One in particular was the Old Fashioned. This otherwise unassuming and humble drink seems like it should be simple to whip up, but alas we found ourselves facing many a bartender that didn’t know how to mix three ingredients into one of America’s most distinguished drinks.
We did find two, however, that mastered the Old Fashioned, and it’s worth noting that they did so in entirely different ways. One was classic and exactly what we would imagine was served in the early 19th century. The other applied modern advances in mixology to its design and ingredients.
And both, though unique in approach, were so precisely mixed that the most discerning of Old Fashioned drinker would appreciate their differences while savoring their taste.
But before we get into the details we want to visit the general history of the drink.
Traditionally, the Old Fashioned is thought to originate in a gentleman’s club in Kentucky in or around the 1880’s (whether or not this is the recipe or the name Old Fashioned is not known).
However, the general recipe for the Old Fashioned (sugar, whiskey, bitters, plus garnish), has been around much longer.
In 1806 in response to a reader’s query “What is a cocktail” the editor of a Hudson Valley newspaper replied that it was a drink containing spirits, bitters, water and sugar.
This basic cocktail recipe, in other words, was what we now call an Old Fashioned..
By the mid-1800’s it was common for barmen to add other ingredients, including orange curaçao or absinthe, and to include garnishes like lemon peels, orange peels, and cherries.
It was in this period that we begin to see what we think is the origin of the name. Customers asked for an “old fashioned” cocktail, meaning a drink of spirits (usually whiskey, which was the most popular of the day), bitters, sugar and water.
It’s easy to imagine that the name would stick, and someone would eventually just order an “Old Fashioned” and truncate the “cocktail.”
And so was born the Old Fashioned.
The drink has come roaring back into style with the popularity of mixology and the cocktail culture. It’s a great drink that blends the subtlety of the spirit with the sweet-bitter mix. Marry these with the hint of a fruit garnish and the drink is a superb reflection on the inherent complexities of cocktails.

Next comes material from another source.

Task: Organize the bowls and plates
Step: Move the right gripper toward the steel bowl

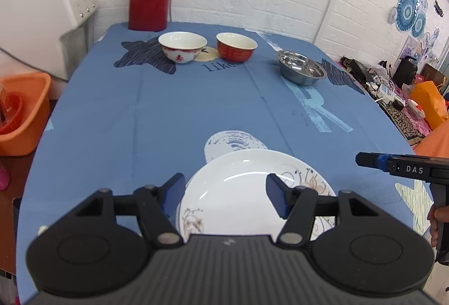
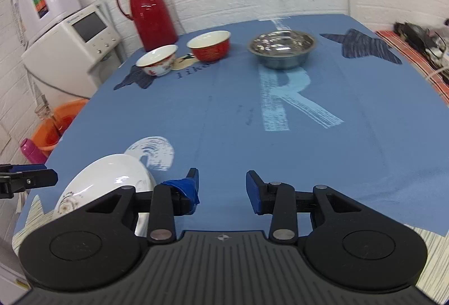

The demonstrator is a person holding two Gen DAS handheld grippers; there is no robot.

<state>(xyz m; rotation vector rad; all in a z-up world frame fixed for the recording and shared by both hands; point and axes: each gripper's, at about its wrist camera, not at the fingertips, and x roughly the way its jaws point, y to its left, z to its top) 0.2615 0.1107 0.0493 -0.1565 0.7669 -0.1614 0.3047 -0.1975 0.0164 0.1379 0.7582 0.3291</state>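
Directly beneath my left tongs (image 1: 226,194), spread wide and holding nothing, sits the white plate (image 1: 238,192), so they're nearer than my right tongs (image 2: 222,188), also open and empty, just right of it.

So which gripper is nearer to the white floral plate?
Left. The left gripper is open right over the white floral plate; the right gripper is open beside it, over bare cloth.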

So what two barmen did we find that could pull this drink off?
The first was Adam Weprin, the manager of Bridge Café in Lower Manhattan. Adam’s approach was classic, which is fitting considering the bar he’s in. The building housing Bridge Café, which sits in the shadow of the Brooklyn Bridge and is a stone’s throw from the Southside Sea Port, was built in 1794. The three-story, clapboard building began life as a grocer and porter-house.
Then in the 1840’s it was converted to a saloon and brothel, and it’s been serving booze ever since.

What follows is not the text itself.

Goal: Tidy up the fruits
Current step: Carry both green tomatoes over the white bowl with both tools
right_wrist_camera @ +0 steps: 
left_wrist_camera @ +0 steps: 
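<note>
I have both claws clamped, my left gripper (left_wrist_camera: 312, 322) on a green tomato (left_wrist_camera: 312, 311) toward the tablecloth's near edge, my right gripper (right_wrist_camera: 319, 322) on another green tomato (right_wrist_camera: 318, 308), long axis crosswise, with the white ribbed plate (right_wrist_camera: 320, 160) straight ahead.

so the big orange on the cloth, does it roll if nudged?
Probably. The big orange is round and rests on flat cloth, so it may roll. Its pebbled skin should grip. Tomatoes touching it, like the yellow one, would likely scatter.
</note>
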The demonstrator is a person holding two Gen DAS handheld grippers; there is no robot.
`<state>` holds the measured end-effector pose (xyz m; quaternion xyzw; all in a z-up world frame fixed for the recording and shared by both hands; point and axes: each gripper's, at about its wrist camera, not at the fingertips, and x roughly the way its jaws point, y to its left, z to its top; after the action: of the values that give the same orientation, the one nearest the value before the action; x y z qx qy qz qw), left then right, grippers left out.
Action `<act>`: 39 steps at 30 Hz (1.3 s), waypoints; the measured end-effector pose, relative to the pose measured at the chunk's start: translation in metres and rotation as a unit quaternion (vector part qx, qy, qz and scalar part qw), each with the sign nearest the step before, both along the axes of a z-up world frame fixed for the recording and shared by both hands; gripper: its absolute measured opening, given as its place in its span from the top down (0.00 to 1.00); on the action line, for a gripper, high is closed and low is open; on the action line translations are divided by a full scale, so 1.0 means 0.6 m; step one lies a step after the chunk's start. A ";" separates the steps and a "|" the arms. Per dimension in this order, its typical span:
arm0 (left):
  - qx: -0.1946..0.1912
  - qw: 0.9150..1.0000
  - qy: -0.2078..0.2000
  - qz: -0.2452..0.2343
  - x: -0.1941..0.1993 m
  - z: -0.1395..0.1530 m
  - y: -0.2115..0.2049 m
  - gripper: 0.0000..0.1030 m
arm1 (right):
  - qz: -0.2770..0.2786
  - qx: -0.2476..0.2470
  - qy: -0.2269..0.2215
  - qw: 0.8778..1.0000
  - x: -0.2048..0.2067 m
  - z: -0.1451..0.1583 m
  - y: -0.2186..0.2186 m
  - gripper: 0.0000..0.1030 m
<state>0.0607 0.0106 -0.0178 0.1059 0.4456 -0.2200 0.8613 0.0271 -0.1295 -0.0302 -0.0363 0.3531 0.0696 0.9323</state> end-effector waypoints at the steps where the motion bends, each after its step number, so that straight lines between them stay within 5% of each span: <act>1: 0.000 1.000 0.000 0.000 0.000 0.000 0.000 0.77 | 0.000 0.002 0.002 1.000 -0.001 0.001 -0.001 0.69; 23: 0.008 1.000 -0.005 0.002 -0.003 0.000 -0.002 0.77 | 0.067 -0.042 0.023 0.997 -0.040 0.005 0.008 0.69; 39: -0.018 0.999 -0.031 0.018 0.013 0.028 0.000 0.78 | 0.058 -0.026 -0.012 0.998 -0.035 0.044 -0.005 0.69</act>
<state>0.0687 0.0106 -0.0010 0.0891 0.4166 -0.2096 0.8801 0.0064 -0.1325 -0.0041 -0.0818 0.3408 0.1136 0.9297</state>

Adam uses a higher-end bourbon, a single packet of sugar, a few shakes of Angostura Bitters, and a muddled cherry and orange wedge.

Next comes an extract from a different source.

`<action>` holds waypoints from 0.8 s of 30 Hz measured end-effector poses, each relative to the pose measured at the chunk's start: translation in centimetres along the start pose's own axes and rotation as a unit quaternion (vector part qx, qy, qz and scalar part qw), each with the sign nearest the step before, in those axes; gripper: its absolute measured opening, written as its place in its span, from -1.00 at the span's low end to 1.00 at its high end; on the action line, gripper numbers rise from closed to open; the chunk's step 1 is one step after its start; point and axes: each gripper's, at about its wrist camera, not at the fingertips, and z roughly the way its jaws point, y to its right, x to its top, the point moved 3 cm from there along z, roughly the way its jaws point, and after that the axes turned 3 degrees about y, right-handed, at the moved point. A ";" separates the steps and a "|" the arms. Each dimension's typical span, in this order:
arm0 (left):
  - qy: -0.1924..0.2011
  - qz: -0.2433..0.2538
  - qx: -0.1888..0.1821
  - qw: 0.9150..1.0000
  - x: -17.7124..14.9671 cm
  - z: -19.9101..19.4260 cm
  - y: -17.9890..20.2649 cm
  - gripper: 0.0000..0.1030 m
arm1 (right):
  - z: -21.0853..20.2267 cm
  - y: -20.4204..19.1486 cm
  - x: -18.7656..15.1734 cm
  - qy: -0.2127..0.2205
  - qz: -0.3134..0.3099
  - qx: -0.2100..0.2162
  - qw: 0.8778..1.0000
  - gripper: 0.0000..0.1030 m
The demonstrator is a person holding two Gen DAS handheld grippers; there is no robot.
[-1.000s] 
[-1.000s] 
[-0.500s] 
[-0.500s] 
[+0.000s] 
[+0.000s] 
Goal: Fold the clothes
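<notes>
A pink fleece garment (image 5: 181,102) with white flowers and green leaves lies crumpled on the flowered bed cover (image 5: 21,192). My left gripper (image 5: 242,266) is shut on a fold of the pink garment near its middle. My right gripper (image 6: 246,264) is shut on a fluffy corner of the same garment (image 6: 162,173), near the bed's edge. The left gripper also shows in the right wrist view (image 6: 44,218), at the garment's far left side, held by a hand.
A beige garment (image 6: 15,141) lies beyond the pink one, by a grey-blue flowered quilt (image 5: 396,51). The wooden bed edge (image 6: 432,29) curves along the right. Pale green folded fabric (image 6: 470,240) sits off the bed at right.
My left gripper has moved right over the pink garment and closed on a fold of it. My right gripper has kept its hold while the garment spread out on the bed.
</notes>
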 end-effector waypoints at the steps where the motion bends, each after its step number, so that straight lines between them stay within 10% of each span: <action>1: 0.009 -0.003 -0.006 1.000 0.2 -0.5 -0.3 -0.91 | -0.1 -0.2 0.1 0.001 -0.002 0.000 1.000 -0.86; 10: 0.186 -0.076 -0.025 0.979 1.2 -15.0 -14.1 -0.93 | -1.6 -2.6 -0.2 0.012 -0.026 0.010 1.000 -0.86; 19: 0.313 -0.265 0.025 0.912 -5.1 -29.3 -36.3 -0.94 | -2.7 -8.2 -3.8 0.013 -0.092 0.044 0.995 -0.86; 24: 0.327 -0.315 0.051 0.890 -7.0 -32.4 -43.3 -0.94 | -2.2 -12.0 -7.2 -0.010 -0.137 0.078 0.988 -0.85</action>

And therein lies his secret. For about two minutes Adam is muddling the fruit and sugar into a thin mush that when shaken violently with ice and whiskey blends the separates into a whole that provides equal parts bourbon (at the front), sweet-earthy bitters, and hints of the fruit at the end.
It’s a great drink that takes about five minutes to make, but is so worth making.
The other master of the Old Fashioned is Brandon Ristaino, the bar program manager for Temple Bar Concepts in Los Angeles. At the Townhouse in Venice Beach he showed us a more modern approach to the drink.
Brandon uses a Rittenhouse rye whiskey (a medium-grade whiskey good for mixing), Angostura Bitters and a house-made Demerera simple-syrup.
Brandon doesn’t shake it, he stirs it with a specially made, ultra-dense ice they have brought in and cut just for their program. After stirring, Brandon pours the drink over a large cube of the dense ice, then flames an orange twist and rims the glass with the oil.
Obviously, Brandon’s technique has a lot of the more modern characteristics, but some would argue they’re as old as bartending is, only making a comeback. Certainly the elements are impressive. The dense, large-format ice resists melting and diluting the drink. The flamed orange twist likewise doesn’t dilute the spirit but quickly infuses the drink with the essence of the orange.
Yet the simplicity of Adam’s method will likewise fill your heart with joy.
Two bars, two completely different approaches to making one of the most classic cocktails on the books. And both are absolutely perfect.